“it would grant citizenship to the children of those who “owe [the U.S.] no allegiance”

The Supreme Court will hear oral argument in the Birthright Citizenship Case, Trump v. Casa, Inc. May 15, 2025.

Some history and argument . . .

The arguments are not new. The willingness of an Administration to act on them are

During the first Trump Administration, some of the President’s supporters urged him to embrace the view that the Fourteenth Amendment does not require recognition of birthright citizenship to those born in the United States to parents who were not legal residents.

“All persons born or naturalized in the United States, and subject to the jurisdiction thereof, are citizens of the United States . . .”

When a person is “subject to the jurisdiction” of a court of law, that person is required to obey the orders of that court. The meaning of the phrase is simple: One is “subject to the jurisdiction” of another whenever one is obliged to obey the laws of another. The test is obedience, not allegiance.

The “jurisdiction” requirement excludes only those who are not required to obey U.S. law. This concept, like much of early U.S. law, derives from English common law. Under common law, foreign diplomats and enemy soldiers are not legally obliged to obey our law, and thus their offspring are not entitled to citizenship at birth. The 14th Amendment merely codified this common law doctrine.

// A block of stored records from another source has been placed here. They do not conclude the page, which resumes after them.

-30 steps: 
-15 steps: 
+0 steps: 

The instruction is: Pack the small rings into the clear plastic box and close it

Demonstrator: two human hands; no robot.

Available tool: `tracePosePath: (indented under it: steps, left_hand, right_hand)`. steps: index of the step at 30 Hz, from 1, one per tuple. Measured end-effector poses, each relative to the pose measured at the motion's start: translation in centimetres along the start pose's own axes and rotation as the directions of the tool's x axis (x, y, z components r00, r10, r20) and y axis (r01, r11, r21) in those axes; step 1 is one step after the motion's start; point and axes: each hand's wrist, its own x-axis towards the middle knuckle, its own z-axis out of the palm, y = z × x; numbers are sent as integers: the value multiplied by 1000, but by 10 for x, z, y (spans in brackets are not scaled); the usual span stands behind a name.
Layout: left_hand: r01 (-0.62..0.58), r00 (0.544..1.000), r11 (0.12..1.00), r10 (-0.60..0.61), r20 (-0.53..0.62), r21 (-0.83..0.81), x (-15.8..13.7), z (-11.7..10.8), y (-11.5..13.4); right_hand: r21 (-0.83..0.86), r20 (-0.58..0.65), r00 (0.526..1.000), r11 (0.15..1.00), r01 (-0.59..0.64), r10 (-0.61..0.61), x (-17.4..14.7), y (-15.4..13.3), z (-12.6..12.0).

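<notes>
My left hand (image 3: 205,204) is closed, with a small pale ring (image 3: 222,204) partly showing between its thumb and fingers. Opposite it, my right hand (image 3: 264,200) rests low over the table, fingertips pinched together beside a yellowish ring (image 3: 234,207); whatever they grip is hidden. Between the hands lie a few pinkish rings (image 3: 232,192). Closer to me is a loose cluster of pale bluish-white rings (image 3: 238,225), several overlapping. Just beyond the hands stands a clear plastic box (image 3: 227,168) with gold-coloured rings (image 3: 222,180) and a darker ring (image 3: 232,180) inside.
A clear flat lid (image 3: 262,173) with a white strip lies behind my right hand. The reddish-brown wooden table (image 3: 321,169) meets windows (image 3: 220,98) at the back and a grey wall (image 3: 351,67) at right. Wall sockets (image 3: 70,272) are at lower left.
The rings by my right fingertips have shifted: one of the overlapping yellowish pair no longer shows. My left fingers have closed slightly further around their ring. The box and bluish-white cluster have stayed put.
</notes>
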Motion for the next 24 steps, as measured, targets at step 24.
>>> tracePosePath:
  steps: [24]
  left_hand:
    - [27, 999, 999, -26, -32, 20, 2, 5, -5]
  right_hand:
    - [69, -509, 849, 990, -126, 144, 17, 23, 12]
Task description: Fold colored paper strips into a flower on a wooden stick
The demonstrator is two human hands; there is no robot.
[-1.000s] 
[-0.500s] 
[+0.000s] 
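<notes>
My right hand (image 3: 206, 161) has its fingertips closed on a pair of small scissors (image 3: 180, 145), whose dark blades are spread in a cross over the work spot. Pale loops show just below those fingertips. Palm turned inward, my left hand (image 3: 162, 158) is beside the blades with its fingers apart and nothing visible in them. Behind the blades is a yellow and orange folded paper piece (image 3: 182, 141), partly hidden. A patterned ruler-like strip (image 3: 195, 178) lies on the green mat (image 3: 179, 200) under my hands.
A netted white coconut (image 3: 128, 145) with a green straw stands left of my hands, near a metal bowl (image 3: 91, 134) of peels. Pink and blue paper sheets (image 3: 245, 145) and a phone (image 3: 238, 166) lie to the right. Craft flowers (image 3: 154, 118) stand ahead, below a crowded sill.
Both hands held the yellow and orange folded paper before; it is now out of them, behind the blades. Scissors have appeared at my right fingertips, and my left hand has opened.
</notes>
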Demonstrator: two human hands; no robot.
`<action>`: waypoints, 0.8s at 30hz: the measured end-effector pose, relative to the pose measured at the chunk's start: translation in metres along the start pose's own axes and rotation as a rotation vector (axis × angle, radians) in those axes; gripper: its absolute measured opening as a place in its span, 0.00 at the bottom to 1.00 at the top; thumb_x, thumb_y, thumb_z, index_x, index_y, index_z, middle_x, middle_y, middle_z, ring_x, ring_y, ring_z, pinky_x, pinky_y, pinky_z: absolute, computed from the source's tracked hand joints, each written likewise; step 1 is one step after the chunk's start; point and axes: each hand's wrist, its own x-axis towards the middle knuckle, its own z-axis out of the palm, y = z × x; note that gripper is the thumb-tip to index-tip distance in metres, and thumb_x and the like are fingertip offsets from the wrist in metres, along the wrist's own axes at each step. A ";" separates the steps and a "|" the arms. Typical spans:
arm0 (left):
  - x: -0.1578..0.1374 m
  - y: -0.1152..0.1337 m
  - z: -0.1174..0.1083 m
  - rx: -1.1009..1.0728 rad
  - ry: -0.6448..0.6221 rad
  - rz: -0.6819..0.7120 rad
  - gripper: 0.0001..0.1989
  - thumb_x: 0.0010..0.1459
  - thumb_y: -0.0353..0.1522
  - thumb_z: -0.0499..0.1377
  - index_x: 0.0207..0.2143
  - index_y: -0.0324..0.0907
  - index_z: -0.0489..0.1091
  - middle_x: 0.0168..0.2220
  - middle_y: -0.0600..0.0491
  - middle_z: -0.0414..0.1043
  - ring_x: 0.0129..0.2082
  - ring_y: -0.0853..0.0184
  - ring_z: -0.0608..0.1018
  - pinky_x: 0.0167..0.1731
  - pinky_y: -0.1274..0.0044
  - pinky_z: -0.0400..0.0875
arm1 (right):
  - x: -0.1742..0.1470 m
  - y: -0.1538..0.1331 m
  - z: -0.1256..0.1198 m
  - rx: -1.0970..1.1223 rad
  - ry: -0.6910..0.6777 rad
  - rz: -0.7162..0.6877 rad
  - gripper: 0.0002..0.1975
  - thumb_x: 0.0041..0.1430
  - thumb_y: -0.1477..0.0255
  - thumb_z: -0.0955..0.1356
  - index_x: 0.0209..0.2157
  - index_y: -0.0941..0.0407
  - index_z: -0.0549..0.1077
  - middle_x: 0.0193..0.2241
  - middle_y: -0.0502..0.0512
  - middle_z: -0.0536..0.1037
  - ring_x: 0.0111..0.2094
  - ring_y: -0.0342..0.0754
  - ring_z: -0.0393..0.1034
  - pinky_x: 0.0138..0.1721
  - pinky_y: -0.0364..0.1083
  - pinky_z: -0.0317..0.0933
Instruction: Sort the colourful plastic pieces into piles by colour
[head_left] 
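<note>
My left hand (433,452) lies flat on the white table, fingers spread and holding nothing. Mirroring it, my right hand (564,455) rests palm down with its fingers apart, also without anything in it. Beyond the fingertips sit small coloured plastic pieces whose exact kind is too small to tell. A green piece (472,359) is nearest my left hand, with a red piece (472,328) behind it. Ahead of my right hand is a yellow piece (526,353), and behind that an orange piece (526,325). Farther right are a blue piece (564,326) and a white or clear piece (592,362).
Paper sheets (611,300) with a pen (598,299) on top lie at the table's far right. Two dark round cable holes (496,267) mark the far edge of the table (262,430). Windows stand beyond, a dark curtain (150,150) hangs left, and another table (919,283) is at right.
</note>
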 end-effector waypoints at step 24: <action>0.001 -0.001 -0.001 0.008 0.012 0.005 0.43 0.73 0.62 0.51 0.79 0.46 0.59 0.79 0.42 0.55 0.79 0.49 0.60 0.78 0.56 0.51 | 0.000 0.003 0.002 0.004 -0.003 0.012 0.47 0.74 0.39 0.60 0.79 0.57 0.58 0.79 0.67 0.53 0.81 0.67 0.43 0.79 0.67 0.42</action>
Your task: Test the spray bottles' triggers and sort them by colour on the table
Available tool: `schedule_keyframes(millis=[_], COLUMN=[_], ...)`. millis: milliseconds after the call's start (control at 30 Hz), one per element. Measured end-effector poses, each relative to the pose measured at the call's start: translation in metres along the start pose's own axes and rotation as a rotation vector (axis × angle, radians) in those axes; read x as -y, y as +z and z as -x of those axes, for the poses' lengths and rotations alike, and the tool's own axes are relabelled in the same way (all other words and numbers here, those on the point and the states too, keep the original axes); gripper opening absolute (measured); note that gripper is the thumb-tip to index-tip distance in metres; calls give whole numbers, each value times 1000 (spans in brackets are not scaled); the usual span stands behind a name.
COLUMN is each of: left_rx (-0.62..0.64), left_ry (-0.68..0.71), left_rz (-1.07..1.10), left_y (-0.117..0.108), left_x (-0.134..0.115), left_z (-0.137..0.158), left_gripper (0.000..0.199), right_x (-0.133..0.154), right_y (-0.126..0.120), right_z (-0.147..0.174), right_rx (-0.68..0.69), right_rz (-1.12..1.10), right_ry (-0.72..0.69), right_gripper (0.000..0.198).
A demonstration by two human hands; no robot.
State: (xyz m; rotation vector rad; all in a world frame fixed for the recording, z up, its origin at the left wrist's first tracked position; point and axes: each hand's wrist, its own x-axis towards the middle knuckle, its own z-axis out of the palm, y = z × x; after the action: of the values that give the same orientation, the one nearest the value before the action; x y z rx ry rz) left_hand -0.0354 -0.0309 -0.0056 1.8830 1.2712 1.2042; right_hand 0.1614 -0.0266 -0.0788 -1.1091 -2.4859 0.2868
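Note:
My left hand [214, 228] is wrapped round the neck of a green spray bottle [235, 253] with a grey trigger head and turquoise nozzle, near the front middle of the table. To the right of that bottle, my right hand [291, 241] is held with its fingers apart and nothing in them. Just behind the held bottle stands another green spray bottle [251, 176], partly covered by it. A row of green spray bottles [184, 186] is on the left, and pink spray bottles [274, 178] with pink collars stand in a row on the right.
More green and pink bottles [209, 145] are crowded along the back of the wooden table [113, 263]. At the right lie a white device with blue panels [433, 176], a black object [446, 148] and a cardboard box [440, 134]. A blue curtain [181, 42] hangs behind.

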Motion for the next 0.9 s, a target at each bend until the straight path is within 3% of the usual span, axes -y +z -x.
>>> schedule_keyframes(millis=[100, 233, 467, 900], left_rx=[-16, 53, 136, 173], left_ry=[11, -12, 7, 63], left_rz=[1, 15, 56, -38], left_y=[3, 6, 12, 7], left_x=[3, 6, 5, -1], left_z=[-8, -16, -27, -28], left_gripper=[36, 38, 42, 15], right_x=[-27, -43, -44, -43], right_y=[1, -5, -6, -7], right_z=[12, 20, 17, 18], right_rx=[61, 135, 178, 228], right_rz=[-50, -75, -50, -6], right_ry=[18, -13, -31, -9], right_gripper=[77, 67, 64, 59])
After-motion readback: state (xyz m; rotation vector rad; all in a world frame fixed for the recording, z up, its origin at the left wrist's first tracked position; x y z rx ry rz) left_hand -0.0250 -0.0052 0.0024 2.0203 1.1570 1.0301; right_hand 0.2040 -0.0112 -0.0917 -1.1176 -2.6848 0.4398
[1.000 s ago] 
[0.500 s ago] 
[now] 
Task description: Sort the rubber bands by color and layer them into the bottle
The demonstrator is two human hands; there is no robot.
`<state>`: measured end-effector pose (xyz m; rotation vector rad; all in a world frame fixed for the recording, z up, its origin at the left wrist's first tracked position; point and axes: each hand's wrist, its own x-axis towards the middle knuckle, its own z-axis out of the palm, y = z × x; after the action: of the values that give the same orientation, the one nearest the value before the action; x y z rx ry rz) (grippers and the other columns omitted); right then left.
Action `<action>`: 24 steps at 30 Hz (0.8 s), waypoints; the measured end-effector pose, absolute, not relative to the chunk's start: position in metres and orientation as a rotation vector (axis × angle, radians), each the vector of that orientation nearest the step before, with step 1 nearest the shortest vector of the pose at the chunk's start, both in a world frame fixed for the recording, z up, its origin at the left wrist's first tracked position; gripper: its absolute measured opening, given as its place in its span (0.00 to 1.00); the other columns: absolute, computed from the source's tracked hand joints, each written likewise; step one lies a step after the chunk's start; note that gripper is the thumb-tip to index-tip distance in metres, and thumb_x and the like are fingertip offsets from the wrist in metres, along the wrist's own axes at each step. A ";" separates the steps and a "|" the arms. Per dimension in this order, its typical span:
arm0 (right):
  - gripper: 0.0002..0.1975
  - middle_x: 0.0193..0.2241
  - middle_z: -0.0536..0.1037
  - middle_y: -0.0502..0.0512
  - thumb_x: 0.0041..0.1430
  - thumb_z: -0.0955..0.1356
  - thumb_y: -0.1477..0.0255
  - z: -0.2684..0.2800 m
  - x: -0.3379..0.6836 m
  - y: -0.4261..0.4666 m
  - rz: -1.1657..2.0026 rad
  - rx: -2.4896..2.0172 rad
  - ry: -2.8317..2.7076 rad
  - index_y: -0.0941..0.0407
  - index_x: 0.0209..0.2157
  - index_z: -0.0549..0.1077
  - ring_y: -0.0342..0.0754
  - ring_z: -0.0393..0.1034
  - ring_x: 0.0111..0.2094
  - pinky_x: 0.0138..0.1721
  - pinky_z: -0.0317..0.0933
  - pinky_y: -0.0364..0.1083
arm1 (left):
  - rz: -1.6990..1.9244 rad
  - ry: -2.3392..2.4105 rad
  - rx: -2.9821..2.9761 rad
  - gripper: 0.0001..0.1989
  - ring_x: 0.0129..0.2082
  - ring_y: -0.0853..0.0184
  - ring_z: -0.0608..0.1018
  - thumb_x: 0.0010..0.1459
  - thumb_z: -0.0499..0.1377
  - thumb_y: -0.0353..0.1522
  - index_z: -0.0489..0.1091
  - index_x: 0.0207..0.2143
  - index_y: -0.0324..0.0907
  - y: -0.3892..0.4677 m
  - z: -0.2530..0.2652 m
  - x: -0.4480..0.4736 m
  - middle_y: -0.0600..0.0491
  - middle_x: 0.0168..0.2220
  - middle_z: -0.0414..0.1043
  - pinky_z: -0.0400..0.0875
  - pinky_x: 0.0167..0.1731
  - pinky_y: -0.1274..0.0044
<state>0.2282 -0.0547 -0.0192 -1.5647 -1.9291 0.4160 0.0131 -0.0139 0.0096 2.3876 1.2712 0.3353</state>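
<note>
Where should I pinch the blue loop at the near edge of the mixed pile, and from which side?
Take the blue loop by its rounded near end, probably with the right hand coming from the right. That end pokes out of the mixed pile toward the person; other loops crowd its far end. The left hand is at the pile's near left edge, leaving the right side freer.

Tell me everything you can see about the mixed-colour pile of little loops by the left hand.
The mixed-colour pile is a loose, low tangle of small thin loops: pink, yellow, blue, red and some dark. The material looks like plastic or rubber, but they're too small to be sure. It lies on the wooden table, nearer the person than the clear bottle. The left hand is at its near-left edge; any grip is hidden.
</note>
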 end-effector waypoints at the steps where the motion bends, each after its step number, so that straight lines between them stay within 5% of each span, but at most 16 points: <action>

Members of the 39th Congress debated the wisdom of guaranteeing birthright citizenship — but no one disputed the amendment’s meaning. Opponents conceded — indeed, warned — that it would grant citizenship to the children of those who “owe [the U.S.] no allegiance.” Amendment supporters agreed that only members of Indian tribes, ambassadors, foreign ministers and others not “subject to our laws” would fall outside the amendment’s reach.

The above assumes that the question of birthright citizenship should be resolved by reference to the original public meaning of the Fourteenth Amendment. If one rejects this view, and believes either that courts should be particularly deferential to the political branches or should embrace evolving constitutional meanings in response to political and other developments (such as an election in which a prevailing candidate advocated a contrasting constitutional interpretation), one might well reach a different conclusion.